I’m not talking about what the writer Roy Clark calls ‘the name of the dog’, the telling details from this man’s life and his trial. These little details – the hat he wore, or the look he gave, or the book he owned -could all open out onto the meaning of his life and character, and the situation he embodied.

No: I’m talking about the broad sweep he fits into.

How important was professional magic (rather than stage magic) in Paris during this period? Where did the ‘red witch’ learn his ‘secrets’? Was he a hypnotist, or spiritualist, or an un-witching specialist? How did those movements develop alongside and with one another?

At the moment, this big picture is missing.


Indulge me. Jump back 12 years from now, to an earlier me.

I was never any good at history exams when I was a student.

Over the years, I have thought about why. I’ve thought about how I used to treat books with an undue reverence, believing that the answer to an essay question was simply a case of stitching together the Truth inexplicably partitioned among a hundred books and articles. I’ve thought about how I never asked the most important question first: why this question? Why does this issue matter? Why has it been so important to historians, and is it important to me?

The problem – I feel – was as if the ‘facts’ would not bend themselves to my will. I don’t mean that they would not fit into my argument. I am not complaining that I was not more skilled at twisting evidence. No: the problem is more basic than that. I had no grasp of facts. I didn’t know the ‘key’ dates, I could hardly remember the most important figures, I had none of the appetite of the true history geek for little trifles.
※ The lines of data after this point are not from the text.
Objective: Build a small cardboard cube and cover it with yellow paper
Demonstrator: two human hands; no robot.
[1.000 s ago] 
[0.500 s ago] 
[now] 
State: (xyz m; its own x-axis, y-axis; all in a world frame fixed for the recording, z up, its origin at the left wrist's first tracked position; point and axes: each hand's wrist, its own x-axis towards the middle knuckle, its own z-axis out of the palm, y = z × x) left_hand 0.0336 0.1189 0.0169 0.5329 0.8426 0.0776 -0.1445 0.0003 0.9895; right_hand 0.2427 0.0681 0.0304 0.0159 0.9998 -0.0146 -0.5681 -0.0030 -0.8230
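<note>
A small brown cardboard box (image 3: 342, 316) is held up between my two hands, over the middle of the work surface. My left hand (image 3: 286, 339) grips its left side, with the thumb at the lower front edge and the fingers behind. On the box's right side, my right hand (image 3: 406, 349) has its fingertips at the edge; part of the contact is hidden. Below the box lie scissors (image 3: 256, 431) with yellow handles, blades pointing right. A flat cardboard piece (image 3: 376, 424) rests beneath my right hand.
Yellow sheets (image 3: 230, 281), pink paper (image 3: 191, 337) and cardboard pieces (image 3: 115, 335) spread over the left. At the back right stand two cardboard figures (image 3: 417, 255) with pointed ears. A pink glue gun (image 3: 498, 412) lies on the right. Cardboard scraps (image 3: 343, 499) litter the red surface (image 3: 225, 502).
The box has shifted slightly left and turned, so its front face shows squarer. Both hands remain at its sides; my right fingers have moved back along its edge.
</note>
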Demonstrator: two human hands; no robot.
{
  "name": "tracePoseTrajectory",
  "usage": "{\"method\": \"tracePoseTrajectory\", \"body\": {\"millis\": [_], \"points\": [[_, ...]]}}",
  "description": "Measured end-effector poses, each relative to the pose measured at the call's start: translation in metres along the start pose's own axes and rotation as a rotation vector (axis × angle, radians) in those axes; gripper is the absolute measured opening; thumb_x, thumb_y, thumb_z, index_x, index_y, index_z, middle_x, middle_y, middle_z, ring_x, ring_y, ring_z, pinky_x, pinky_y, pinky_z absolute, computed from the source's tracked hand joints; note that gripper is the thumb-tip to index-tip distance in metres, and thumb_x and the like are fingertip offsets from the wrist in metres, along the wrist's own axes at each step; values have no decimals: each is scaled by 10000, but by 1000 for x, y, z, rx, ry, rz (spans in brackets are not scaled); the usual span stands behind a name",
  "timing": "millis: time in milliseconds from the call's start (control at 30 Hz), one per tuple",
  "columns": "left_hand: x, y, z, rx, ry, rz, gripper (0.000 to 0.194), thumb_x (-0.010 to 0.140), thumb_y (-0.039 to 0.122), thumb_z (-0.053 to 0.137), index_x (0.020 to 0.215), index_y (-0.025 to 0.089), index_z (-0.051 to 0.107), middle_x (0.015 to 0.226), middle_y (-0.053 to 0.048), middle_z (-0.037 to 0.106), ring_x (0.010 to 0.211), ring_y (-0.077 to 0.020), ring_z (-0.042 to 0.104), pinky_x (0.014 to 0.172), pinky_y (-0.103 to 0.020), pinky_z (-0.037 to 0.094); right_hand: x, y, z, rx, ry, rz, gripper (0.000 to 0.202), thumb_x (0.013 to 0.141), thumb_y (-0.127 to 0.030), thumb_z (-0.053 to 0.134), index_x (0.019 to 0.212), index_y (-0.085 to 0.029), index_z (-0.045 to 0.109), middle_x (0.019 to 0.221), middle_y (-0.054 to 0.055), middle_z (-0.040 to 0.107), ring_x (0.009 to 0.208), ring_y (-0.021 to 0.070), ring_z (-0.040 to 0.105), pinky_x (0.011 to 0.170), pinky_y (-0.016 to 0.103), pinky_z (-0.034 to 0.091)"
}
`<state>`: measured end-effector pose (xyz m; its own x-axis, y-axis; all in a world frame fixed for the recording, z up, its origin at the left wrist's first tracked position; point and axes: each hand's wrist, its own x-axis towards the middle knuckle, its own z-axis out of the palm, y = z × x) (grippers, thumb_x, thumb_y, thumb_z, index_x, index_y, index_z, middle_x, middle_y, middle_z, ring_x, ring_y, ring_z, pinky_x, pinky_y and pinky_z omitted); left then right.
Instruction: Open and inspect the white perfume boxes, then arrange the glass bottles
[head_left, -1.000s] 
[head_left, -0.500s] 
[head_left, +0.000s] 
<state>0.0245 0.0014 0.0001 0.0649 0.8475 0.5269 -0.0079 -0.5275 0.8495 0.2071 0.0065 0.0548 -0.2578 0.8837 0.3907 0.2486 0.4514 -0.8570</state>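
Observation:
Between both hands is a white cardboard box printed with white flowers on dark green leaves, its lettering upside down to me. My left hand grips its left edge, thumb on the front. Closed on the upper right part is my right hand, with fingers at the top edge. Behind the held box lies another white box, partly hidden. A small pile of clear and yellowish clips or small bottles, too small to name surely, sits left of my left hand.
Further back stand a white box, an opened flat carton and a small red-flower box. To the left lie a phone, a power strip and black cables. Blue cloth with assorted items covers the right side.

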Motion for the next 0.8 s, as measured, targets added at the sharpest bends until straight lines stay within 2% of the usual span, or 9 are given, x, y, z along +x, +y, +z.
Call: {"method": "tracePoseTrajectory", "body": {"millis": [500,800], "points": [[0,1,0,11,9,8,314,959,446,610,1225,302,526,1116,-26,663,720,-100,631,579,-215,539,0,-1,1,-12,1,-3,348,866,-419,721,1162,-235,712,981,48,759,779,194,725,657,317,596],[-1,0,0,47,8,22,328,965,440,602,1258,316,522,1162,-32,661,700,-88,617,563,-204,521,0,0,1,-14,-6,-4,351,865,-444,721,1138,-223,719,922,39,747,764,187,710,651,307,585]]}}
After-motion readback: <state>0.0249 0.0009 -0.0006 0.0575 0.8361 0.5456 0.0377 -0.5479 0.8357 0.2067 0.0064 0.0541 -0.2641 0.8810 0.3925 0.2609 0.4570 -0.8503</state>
What I did have, I came to realize, was an attachment – for better or for worse – to the gist of things. Not this specific statistic, or even that telling anecdote, or the picture that speaks a thousand words, but instead an often clumsy and sometimes powerful focus on the story, the meaning behind the details.

When I think about that now, I feel as ashamed of my arrogance as I am proud of this impulse to understand the meaning rather than the specifics.

After all, how could I hope to get the gist of the Enlightenment, or working-class culture across a whole century, or the Vikings… in just one week, or even a whole term? Any big picture I could hope to sketch out was drawn by someone else.

I’ve been coming back to this problem recently. One of my favourite discoveries on writing is Vivian Gornick’s The Situation and the Story. Although it is a book about personal writing, such as memoir and essay-writing, I’ve found it useful for thinking about writing history. Gornick’s fundamental point is that good writing recognizes the difference between what she calls the ‘situation’ and the ‘story’.

Gornick

The situation is the brute material. As a memoirist it might be your experiences growing up in a troubled rural family, or your period suffering from a disease. As an historian it might be public festivals celebrating the nation, or newspaper reports of colonial brutality.

The story is what writers turn this raw material into. Growing up in a troubled rural family might become the awful realization that you are becoming your parents and festivals celebrating the nation might tell a historian more about the changing significance of family life.

The story, for Gornick, has to be weaselled out of the situation.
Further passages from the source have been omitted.